FOR: CARDIOCOMM SOLUTIONS, INC.
TSX VENTURE SYMBOL: EKG
February 25, 2019
TORONTO, ONTARIO - CardioComm Solutions, Inc. (TSX VENTURE: EKG) ("CardioComm" or the "Company"), a leading global medical provider of consumer heart monitoring and electrocardiogram ("ECG") acquisition and management software solutions, has received approval from the US Food and Drug Administration (“FDA”) for the over-the-counter ("OTC") sales and marketing of their device agnostic GEMS™ Mobile smartphone app and their newest handheld, heart rhythm monitor, the HeartCheckTM CardiBeat. Both have been cleared as a Class II medical device and are available for sale direct to consumers.
Of significance is the GEMSTM Mobile smartphone app, a slimmed down version of the Company's hospital-based software named Global ECG Management System (GEMSTM). In addition to supporting CardioComm's own CardiBeat device, GEMS™ Mobile is the only ECG management iOS and Android smartphone app that has the ability to connect to several different manufacturers' ECG monitoring devices. The first release of GEMS™ Mobile will give people the choice to work with up to two other handheld ECG monitors, both of which are already cleared for sale by the FDA in the US.

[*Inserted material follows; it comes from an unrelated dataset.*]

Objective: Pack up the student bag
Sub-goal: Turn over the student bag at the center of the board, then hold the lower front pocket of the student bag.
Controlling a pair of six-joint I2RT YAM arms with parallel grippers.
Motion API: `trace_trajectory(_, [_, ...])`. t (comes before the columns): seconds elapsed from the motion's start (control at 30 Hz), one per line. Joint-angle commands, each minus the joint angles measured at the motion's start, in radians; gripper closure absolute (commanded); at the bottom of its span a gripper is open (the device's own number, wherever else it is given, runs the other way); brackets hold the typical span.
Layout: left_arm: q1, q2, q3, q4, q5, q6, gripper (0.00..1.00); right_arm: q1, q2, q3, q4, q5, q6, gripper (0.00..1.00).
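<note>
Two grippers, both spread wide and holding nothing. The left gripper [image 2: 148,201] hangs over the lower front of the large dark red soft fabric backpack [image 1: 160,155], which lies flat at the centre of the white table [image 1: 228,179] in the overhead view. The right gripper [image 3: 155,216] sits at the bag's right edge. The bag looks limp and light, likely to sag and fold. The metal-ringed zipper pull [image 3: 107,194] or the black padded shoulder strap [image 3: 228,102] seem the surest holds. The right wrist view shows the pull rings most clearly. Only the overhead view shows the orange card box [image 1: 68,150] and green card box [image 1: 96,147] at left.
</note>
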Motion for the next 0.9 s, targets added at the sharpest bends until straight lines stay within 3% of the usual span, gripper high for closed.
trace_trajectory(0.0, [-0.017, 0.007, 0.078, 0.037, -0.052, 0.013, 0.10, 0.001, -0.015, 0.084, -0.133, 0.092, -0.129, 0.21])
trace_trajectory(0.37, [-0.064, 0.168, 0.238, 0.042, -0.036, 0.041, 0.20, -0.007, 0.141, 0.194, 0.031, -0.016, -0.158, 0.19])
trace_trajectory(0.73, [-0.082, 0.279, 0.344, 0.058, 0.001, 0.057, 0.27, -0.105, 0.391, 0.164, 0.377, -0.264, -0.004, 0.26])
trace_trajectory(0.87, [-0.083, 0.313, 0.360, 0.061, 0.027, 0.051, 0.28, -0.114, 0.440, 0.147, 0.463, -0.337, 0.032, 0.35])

CardioComm was the first company to bring an ECG device and software to market for direct to consumer sales in North America and to enable anyone to see their ECG without a physician prescription. Software is the keystone element for such innovations and CardioComm expects to leverage the GEMS™ Mobile app in bringing new and additional advancements to personalized health and remote patient monitoring solutions.
The Bluetooth enabled and rechargeable CardiBeat allows a medical grade ECG recording to be taken by holding the device in both hands or by holding the device in the right hand and against the left side of the chest. This second option is more accurate for diagnosing arrhythmias such as atrial fibrillation and atrial flutter. This represents a significant diagnostic advantage over other devices currently on the market.

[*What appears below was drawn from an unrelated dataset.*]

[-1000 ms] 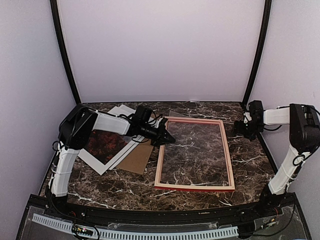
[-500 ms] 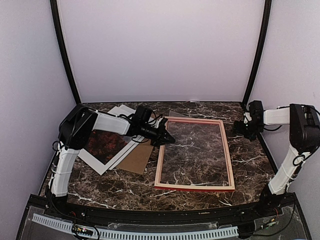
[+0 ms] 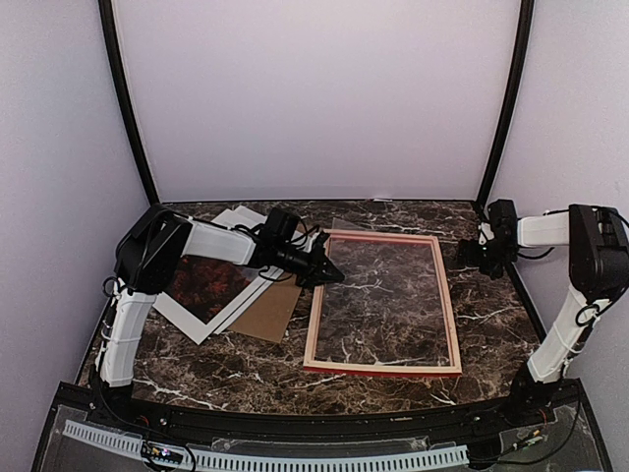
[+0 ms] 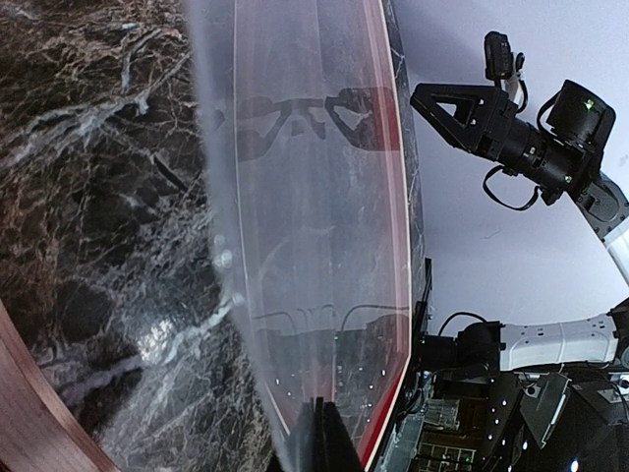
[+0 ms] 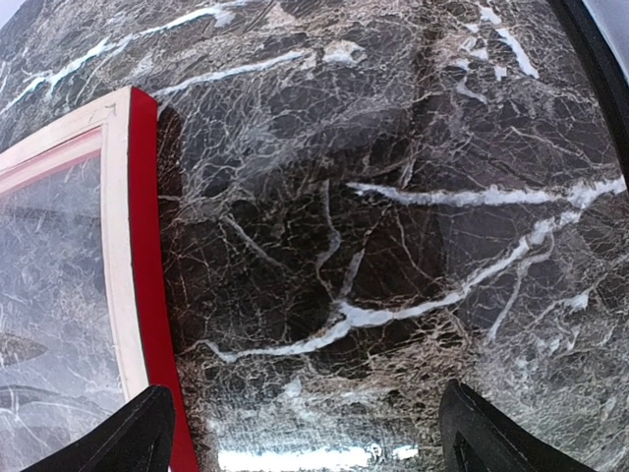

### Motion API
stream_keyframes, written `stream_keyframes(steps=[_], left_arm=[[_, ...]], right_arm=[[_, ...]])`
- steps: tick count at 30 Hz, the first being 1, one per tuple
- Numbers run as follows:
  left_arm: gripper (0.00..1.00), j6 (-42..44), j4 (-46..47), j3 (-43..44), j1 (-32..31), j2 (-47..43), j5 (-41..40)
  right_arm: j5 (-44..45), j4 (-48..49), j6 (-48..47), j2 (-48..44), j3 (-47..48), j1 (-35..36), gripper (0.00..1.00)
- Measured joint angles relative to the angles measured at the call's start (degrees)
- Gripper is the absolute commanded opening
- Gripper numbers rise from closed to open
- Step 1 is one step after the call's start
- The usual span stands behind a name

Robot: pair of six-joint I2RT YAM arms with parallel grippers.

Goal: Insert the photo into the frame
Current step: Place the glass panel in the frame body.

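Left hand (image 3: 337, 277) clenched at frame (image 3: 383, 371) edge, right hand (image 5: 307, 398) spread wide, photo (image 3: 201, 281) apart

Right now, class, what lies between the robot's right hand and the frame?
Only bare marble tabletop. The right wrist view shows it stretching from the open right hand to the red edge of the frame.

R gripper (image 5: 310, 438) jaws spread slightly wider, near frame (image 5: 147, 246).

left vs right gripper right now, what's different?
Left gripper is shut; right gripper is open. Left sits at the frame's far-left corner; right is over bare table, off the frame's right side. Both have black fingers.
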Motion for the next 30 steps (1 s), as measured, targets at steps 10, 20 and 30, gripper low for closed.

GEMS™ Mobile allows Smartphones and tablets to receive ECGs from HeartCheck™ devices for post-event or real-time/continuous cardiac monitoring. Feedback through the app is near-real-time and allows the user to view and generate a report of their own ECG which may be automatically shared with one’s physician. For those who want their ECGs reviewed, GEMS™ Mobile provides access to CardioComm's SMART Monitoring ECG reading service for a professional review of the ECG for the presence of a number of potential arrhythmias.

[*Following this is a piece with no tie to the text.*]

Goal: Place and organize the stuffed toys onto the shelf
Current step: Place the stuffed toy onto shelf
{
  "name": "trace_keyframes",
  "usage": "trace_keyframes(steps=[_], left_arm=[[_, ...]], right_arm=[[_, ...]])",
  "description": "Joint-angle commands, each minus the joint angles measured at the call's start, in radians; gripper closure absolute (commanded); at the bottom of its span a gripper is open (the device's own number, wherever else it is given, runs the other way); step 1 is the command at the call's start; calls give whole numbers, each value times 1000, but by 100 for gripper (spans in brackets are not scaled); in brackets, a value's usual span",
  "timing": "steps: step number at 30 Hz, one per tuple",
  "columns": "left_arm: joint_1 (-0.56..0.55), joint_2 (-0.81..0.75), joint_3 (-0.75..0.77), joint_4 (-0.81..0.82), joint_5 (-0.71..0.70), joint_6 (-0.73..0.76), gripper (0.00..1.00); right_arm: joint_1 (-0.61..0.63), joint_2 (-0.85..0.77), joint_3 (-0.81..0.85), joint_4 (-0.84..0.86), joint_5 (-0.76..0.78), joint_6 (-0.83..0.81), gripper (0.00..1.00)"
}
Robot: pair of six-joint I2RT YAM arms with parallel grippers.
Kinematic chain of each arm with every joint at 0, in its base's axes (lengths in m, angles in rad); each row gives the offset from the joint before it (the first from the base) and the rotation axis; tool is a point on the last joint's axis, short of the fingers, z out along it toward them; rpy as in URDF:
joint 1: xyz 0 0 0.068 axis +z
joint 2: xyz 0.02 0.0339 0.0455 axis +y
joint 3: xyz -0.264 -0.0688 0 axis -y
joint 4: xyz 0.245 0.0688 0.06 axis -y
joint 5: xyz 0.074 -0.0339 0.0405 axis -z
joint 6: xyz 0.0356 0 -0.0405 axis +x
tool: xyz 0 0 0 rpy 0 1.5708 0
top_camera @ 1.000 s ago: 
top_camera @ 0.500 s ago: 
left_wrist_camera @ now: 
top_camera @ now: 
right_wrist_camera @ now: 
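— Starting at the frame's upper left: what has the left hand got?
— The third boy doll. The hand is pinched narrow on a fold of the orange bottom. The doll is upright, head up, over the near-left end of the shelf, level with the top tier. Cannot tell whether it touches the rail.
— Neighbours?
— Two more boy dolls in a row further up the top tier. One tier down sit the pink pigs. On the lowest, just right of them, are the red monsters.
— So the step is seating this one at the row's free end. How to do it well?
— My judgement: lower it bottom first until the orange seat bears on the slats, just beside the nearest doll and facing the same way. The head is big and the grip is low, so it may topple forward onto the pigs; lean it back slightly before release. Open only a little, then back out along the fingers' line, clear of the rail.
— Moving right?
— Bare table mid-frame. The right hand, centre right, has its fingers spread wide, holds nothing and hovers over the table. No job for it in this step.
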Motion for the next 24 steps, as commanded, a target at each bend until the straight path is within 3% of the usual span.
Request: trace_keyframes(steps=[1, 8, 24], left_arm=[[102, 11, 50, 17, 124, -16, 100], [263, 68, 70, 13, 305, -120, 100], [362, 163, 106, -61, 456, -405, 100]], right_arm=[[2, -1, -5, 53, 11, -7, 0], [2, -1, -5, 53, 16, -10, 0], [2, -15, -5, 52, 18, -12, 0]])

GEMS™ Mobile is expected to be available on Apple’s App Store and on Google Play in March and will be free with the purchase of a HeartCheckTM ECG device. Pricing of the HeartCheckTM CardiBeat will be announced shortly.
To learn more about CardioComm's products and for further updates regarding HeartCheck™ ECG device integrations please visit the Company's websites at www.theheartcheck.com and www.cardiocommsolutions.com.
CardioComm Solutions' patented and proprietary technology is used in products for recording, viewing, analyzing and storing electrocardiograms for diagnosis and management of cardiac patients. Products are sold worldwide through a combination of an external distribution network and a North American-based sales team. CardioComm Solutions has earned the ISO 13485 certification, is HIPAA compliant and holds clearances from the European Union (CE Mark), the USA (FDA) and Canada (Health Canada). CardioComm Solutions, Inc. is headquartered in Toronto, Canada.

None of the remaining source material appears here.